Асакава кивнул. Больше всего его тяготила мысль, что все угрозы, заключенные в записи, не выдумка, а правда.
— Прежде всего, нужно разобраться, отчего умерли эти недотепы. Попытаемся докопаться до истинной причины. Возможных причин две. Если ты помнишь, то в последней сцене после фразы: «Каждый, кто видел эти кадры, умрет…» должна быть магическая формула… Слышь, Асакава, я теперь буду называть объяснение, как избежать смерти, — «магической формулой». Так вот, первая причина такая: эти четверо стерли «магическую формулу», и их за это покарали. Или попросту — убили. Вторая причина: они не воспользовались «магической формулой» и поэтому умерли. То есть нам с тобой необходимо узнать, они ли стерли «формулу», или она была уничтожена до этого, и ребята просто не смогли ею воспользоваться…
Асакава достал из холодильника пиво, разлил по стаканам.
— Ты такой умный, Рюдзи. «Необходимо узнать». А как узнать-то? — С этими словами он поставил перед Такаямой стакан пива.
— Давай покажу. — Рюдзи нашел последнюю сцену. Незадолго до того как закончилась реклама, записанная поверх «магической формулы», он остановил пленку и начал медленно прокручивать ее кадр за кадром. По-видимому, ему никак не удавалось найти то, что он искал. Пришлось перематывать пленку назад, опять смотреть рекламу, нажимать на «stop», прокручивать запись по одному кадру… Это повторилось несколько раз. Но наконец-то на экране появился нужный кадр: в телевизионной студии три человека сидят вокруг стола. Единственная сцена из программы, начинавшейся сразу после рекламной паузы.
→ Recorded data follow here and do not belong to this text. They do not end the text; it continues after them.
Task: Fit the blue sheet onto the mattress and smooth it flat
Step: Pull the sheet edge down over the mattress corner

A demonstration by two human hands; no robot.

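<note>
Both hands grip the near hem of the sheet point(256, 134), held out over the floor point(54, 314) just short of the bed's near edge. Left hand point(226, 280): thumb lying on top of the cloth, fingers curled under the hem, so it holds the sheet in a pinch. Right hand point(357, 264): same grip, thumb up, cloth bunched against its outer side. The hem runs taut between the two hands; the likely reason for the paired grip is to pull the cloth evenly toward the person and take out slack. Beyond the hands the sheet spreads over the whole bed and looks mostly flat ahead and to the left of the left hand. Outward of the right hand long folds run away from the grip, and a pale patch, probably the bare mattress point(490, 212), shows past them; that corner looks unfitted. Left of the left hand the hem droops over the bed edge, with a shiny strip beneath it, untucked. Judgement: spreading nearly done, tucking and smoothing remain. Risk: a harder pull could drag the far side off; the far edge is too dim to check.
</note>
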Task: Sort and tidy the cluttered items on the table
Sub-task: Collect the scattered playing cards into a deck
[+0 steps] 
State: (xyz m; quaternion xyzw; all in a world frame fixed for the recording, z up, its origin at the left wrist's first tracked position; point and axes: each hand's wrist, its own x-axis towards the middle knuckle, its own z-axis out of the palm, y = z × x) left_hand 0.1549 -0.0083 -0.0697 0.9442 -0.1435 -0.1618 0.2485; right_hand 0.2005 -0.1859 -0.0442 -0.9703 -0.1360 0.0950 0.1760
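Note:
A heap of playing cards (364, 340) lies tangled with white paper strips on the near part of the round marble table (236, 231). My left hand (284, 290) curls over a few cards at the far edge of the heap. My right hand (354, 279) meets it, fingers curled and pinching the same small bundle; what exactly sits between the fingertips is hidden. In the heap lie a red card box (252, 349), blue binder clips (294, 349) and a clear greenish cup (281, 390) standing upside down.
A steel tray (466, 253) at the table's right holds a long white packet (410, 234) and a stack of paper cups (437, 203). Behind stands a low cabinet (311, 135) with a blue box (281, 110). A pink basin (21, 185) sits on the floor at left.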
Программа эта — известное ночное телешоу, которое транслируется в районе одиннадцати вечера по общественному телевидению. За столом сидят: всем известный модный писатель с копной обесцвеченных волос, рядом — молодая красивая женщина, а третий участник — моложавый сатирик, в последнее время очень популярный в Западной Японии. Асакава пододвинулся поближе и начал всматриваться в экран.
— Знаешь, что это за передача? — спросил Рюдзи.
— Ночное шоу. Эн-би-эс транслирует.
— Вот-вот. Писатель этот ведет передачу, девушка ему помогает, а сатирик — это гость. То есть если мы узнаем, в какой день его пригласили участвовать в передаче, станет ясно, стирала наша веселая компания «магическую формулу» или нет.